**Task to carry out:**
Your answer is the lines below, exactly, from the one that contains "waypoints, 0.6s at" through the one that contains "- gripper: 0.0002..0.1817", both included.

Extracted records
++++
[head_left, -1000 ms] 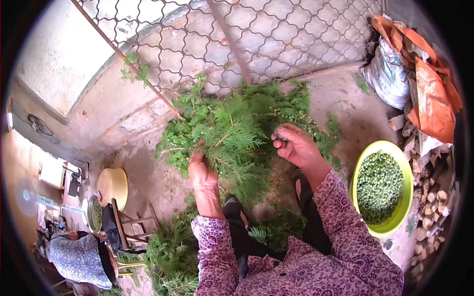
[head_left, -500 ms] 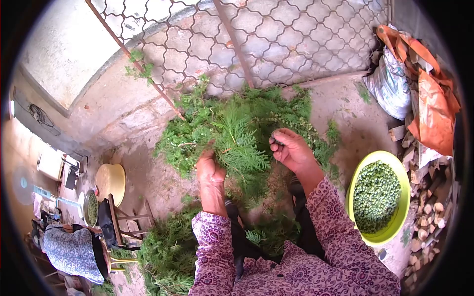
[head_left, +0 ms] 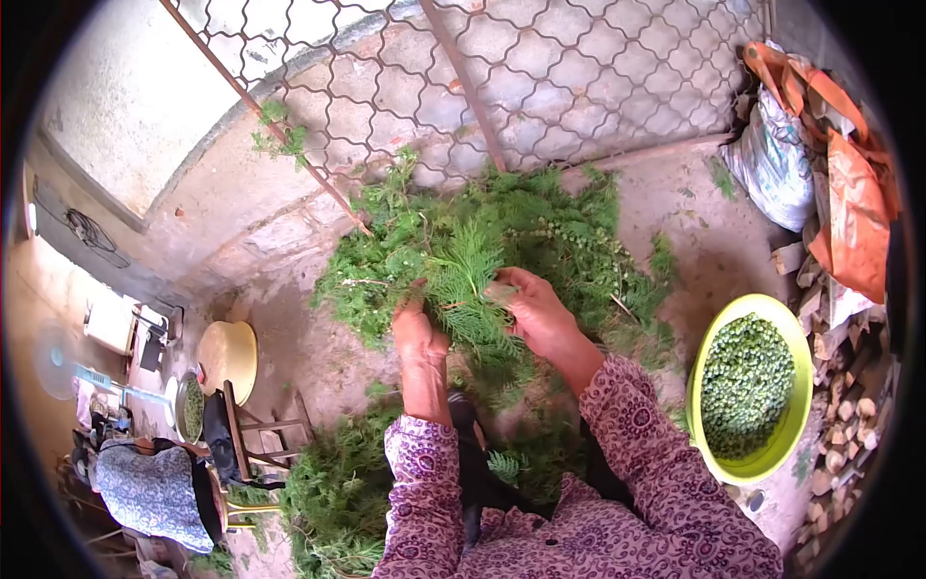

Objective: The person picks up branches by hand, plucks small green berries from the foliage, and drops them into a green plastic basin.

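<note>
A person in a purple-and-white patterned long-sleeved shirt holds a feathery green sprig (head_left: 466, 280) above a heap of cut green branches (head_left: 569, 217) on a bare, dusty floor (head_left: 690, 217). The left hand (head_left: 422, 338) grips the sprig at its near-left side, the fingers curled around it. The right hand (head_left: 538, 314) is at its other side, thumb and forefinger pinched together at the foliage; whether anything small lies between them cannot be told. Beyond the heap stands a brown metal lattice gate (head_left: 540, 87). To the right, an oval-looking yellow-green plastic basin (head_left: 803, 386) holds a mass of small, pale green, round pieces. Split firewood (head_left: 844, 434) is stacked beside it, below a bulging white sack (head_left: 776, 159) and a crumpled orange plastic sheet (head_left: 857, 217). More cut greenery (head_left: 338, 492) lies by the person's legs. At left, near a wooden frame (head_left: 275, 425) and a round tan tub (head_left: 229, 359), is another person (head_left: 154, 487) in blue-and-white patterned clothing.
</note>
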Demonstrator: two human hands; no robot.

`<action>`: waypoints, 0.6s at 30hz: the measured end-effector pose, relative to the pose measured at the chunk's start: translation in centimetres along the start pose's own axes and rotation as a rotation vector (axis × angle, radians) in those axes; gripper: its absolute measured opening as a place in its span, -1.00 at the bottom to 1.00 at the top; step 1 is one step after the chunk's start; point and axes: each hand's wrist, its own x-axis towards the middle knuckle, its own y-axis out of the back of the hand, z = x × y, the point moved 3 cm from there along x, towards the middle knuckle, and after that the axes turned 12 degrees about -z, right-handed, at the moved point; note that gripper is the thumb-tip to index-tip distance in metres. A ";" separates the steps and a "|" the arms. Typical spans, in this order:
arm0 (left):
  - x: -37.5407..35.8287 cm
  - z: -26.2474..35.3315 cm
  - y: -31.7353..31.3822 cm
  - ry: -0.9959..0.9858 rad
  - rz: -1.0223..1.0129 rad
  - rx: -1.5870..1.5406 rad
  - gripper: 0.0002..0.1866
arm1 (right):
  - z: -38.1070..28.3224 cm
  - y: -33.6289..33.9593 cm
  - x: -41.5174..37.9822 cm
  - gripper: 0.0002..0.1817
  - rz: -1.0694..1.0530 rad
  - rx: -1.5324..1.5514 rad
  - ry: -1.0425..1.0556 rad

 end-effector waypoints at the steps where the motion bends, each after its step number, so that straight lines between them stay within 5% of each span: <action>1: 0.2 -0.1 0.3 -0.024 -0.009 0.025 -0.75 | -0.4 0.0 0.0 -0.71 0.035 -0.020 -0.003; 9: 0.7 0.1 1.4 -0.092 0.045 0.041 -0.73 | -0.2 -1.4 -0.4 -0.81 -0.051 -0.215 0.124; 13: 0.5 0.9 3.4 -0.019 0.059 0.025 -0.68 | 1.1 -3.5 -0.9 -0.84 -0.181 -0.627 0.267; 18: -0.1 1.0 4.5 0.069 -0.059 0.151 -0.70 | 2.7 -6.6 -2.8 -0.86 -0.614 -0.639 0.311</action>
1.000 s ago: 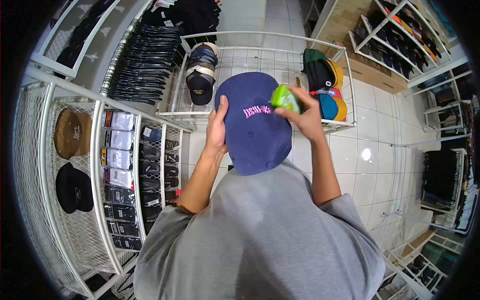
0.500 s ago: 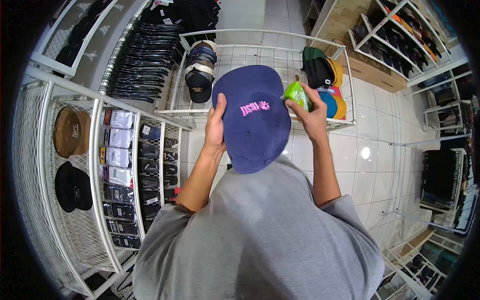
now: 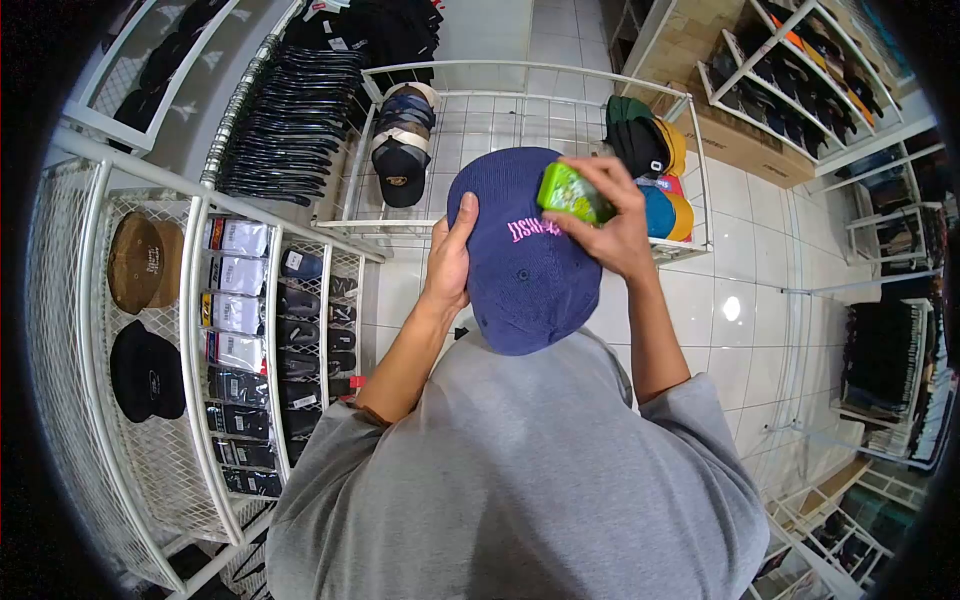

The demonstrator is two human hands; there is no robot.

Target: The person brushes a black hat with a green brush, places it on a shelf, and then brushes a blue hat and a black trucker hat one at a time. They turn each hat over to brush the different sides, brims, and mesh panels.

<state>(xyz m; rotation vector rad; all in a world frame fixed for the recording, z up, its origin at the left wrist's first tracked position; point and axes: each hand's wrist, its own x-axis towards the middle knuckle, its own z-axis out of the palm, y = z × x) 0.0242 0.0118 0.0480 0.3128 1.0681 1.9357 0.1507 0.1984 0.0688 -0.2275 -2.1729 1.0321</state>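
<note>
A navy blue cap [image 3: 530,295] with pink lettering on its front is held up before my chest, brim pointing away. My left hand [image 3: 449,255] grips its left side, thumb on top and the other fingers hidden behind. In my right hand [image 3: 622,225] is a small bright green block [image 3: 572,194] with a pale printed pattern; its exact kind I cannot tell. The block overlaps the right part of the cap, at the brim and the end of the lettering, and covers some of the pink letters.
A white wire rack [image 3: 500,100] ahead carries stacked caps [image 3: 402,165] on the left and more caps [image 3: 650,140] on the right. Left of me, a mesh shelf [image 3: 190,360] displays hats and packaged items. Dark hangers [image 3: 285,120] line the upper left.
My right hand has brought the green block leftward over the cap's brim and lettering. The cap has shifted slightly right and toward me, with my left hand still on it.
</note>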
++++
**Output of the exercise:**
`<action>`: waypoints, 0.6s at 30hz: the measured end-effector pose, relative to the pose measured at the chunk's start: translation in centimetres along the start pose's own axes and rotation as a rotation vector (axis × angle, radians) in those axes; gripper: its absolute measured opening as a place in its span, -1.00 at the bottom to 1.00 at the top; step 1 is one step after the chunk's start; point and axes: each hand's wrist, its own x-axis towards the middle knuckle, its own y-axis out of the back of the hand, z = x × y, the point moved 3 cm from there along x, towards the middle knuckle, and after that the axes turned 12 degrees about -z, right-handed, at the moved point; note that gripper is the thumb-tip to index-tip distance in metres. A ";" separates the steps and a "|" the arms. Typical spans, in this order:
arm0 (left):
  - x: -37.5407..35.8287 cm
  - z: -26.2474..35.3315 cm
  - y: -31.7353..31.3822 cm
  - ry: -0.9959..0.9858 rad
  - rz: -1.0223..1.0129 rad
  - rx: -1.5870..1.5406 rad
  - gripper: 0.0002..0.1866
arm1 (right):
  - z: -38.1070..28.3224 cm
  - y: -33.6289..33.9593 cm
  - x: -41.5174..37.9822 cm
  - gripper: 0.0002..0.1817

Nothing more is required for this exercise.